The expiry of the first Oman futures contract on the Dubai Mercantile Exchange (DME) will see four million barrels of Oman crude oil set for physical delivery, the exchange said.

The August DME Oman contract, the first for sour crude ever based in the Middle East, expired with an open interest of 4,000 contracts.
Only Nymex’s West Texas Intermediate (WTI) crude benchmark had recorded a higher volume of contracts going for physical delivery in January 1995, the DME said.
Traders said that physical delivery was widely expected since open interest remained high on the last day of trading of the contract.
Most traders said that physical delivery – which creates convergence between futures contracts and physical crude – makes DME’s Oman contract a more interesting option than ICE Dubai, launched in May, which is only cash-settled.

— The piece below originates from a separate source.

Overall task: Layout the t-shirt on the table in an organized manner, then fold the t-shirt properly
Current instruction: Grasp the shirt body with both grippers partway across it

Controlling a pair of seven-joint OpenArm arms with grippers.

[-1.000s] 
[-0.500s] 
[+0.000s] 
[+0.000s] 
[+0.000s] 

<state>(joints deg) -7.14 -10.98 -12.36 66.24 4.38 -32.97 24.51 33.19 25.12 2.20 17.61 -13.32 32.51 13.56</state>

“The high number of contracts going for physical delivery in August certainly confirms the market’s need for a physically delivered rather than a financially settled crude oil futures contract,” Ahmad Sharaf, chairman of the DME, said in a statement.
Traders welcomed the large volume going through physical delivery but said DME’s battle was far from won, as trading volumes have significantly fallen in the past two months.
“It’s a good start, but the open interest for the following contract doesn’t seem to be taking off so far,” a trader with an investment bank said.
September DME Oman has so far little traded.
Traders said supporters of the DME, such as Vitol, whose head Ian Taylor has publicly backed the new exchange, and major players in Oman, such as Shell, which is the largest private equity owner of Oman, were likely to have respectively bought and sold Oman crude. But this could not be confirmed.